Robotik ist ein Wachstumsmarkt, dank China. Die Volksrepublik hat Nachholbedarf. Gerade mal 36 Roboter kommen dort auf 10 000 Industriearbeitsplätze, in Deutschland sind es beachtliche 292 Roboter. Damit schafft es Deutschland allerdings nur auf Platz drei der Weltrangliste. Spitzenreiter beim Robotereinsatz ist Korea (478 Roboter je 10 000 Industriearbeitsplätze), auf Platz zwei steht Japan. Doch China ist mit Abstand der größte Markt: 66 000 dieser elektronischen Helfer wurden 2015 abgesetzt. Grund für die Automatisierung in dem bevölkerungsreichen Land sind steigende Lohnkosten und höhere Qualitätsanforderungen. Die Augsburger Kuka, die einen chinesischen Großaktionär hat, profitiert davon. „Unsere Fabrik in China arbeitet an der Kapazitätsgrenze“, sagt Kuka-Chef Till Reuter. Nun soll die Kapazität verdoppelt werden. Er rechnet auch hierzulande mit höherer Nachfrage – wenn die geburtenstarken Jahrgänge ins Rentenalter kommen, werden viele Arbeitsplätze mit Robotern besetzt.

Roboter werden vor allem in der Autoindustrie, in der Elektronik und in der Metallverarbeitung eingesetzt. Sie schweißen, greifen, legen Teile ab, bestücken Leiterplatten. Überall, wo Routine, Präzision und Schnelligkeit gefragt sind, sind Roboter zu finden. Aber ihr Tempo können sie nur hinter einem Zaun ausspielen. Auch Iiwa arbeitet schneller, wenn kein Mensch in der Nähe ist. Dennoch werden die Schutzzäune fallen, glaubt Jakob Berghofer. Der Grund: Die Zäune schützen zwar, machen eine Produktion aber unflexibler. Schnelles Umrüsten ist nicht möglich. Die Lösung könnte sensorbestückte Fußmatte heißen, die den Roboter zum Stehen bringt.

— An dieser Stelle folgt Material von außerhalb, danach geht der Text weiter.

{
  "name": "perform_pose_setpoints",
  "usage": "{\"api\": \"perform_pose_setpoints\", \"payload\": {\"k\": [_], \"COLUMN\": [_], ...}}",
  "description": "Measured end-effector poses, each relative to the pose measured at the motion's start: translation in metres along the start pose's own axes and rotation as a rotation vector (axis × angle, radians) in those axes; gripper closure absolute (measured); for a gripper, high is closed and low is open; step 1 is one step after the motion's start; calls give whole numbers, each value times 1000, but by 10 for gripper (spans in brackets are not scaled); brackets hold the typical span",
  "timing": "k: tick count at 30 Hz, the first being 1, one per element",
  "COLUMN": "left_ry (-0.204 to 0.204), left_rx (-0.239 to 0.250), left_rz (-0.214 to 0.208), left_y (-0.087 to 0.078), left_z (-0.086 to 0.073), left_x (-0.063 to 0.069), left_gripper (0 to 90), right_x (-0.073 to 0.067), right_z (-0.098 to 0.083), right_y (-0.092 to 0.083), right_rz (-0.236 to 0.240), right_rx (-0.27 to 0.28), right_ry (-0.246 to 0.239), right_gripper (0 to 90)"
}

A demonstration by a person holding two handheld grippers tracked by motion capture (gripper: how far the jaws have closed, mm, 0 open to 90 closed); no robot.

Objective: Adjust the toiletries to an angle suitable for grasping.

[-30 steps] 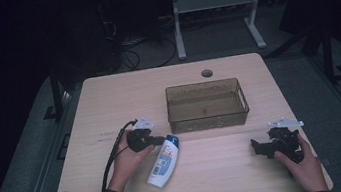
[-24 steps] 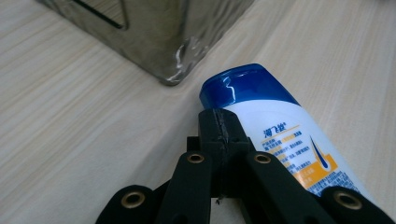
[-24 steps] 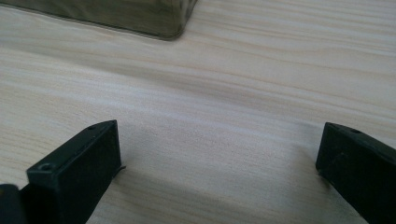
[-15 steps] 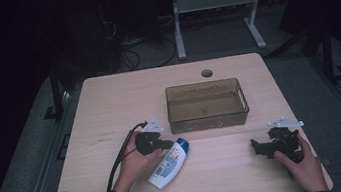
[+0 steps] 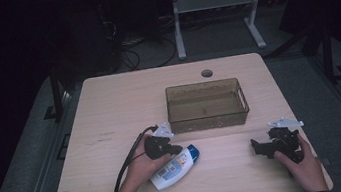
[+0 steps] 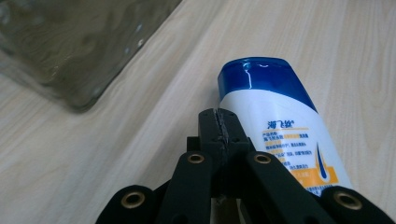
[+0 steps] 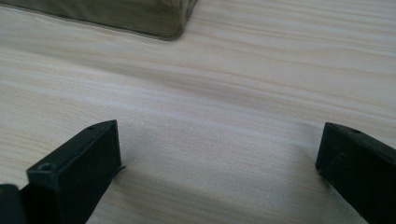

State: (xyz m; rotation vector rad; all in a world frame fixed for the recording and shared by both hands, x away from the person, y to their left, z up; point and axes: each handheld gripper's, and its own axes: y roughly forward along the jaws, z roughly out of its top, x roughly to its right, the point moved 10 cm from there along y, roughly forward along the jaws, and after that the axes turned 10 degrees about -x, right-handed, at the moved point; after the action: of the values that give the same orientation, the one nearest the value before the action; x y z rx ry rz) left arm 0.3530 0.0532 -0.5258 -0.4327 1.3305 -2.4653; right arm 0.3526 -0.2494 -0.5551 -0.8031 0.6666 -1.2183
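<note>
Shampoo bottle lying flat on the table beside my left gripper, with an empty bin just beyond it.

I see a white shampoo bottle [image 5: 174, 166] with a blue cap [image 6: 258, 78] lying on its side on the wooden table [image 5: 110, 109], near the front edge and near the clear brown plastic bin [image 5: 206, 105]. My left gripper [image 6: 219, 126] has its jaws pressed together with nothing between them, sitting just beside the bottle's shoulder. My right gripper [image 7: 217, 161] rests well apart to the right, jaws spread wide over bare wood. I judge the bottle rigid but smooth and glossy, so likely slippery, and moderately light. Its flattened body looks the best place to grip, across the narrow width near the middle, not the tapering cap end.
</note>
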Motion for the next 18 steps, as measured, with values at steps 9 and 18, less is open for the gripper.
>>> {"api": "perform_pose_setpoints", "payload": {"k": [9,18], "left_ry": [22,-16], "left_rx": [-7,1], "left_rz": [-23,1], "left_y": [5,-7], "left_z": [4,2], "left_x": [12,2], "left_gripper": [900,826], "right_x": [0,0], "right_z": [0,0], "right_y": [0,0], "right_rz": [0,0], "right_rx": [2,2], "right_ry": [0,0], "right_gripper": [0,0]}}
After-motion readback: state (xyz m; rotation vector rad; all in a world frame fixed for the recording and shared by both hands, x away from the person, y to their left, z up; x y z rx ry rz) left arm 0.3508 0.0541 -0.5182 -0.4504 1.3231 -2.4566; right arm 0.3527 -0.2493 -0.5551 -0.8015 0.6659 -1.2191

Kuka hat gleich drei Grossaktionäre

Eigentümer
Der Roboterhersteller Kuka hat gleich drei Großaktionäre: Der Maschinenbauer Voith in Heidenheim hält seit 2014 gut ein Viertel der Anteile. Doch dies konnte die chinesische Midea-Gruppe nicht von einem Einstieg abhalten. Gut zehn Prozent hält der Hersteller von Hausgeräten, der mittlerweile auch Kuka-Roboter einsetzt. Midea hat angekündigt, an einem höheren Anteil interessiert zu sein. Der dritte Großaktionär ist der Mittelständler Friedhelm Loh mit seinem Unternehmen Rittal, der ein weiteres Zehntel an Kuka hält und ebenfalls Zukäufe avisiert hat.

Geschäfte
Die Augsburger gehören zu den großen Roboterherstellern. Konkurrenten sind ABB, Fanuc und Yaskawa. Kuka hat im vergangenen Jahr mit 12 300 Mitarbeiter knapp drei Milliarden Euro umgesetzt, das waren 40 Prozent mehr als ein Jahr zuvor. Der Umsatzsprung ist nicht zuletzt auf einen Zukauf zurückzuführen. Das Ergebnis vor Steuern und Zinsen (Ebit) sank auf 136 (Vorjahr: 142) Millionen Euro. Für 2016 rechnet der Roboterbauer mit einem Wachstum auf mehr als drei Milliarden Euro.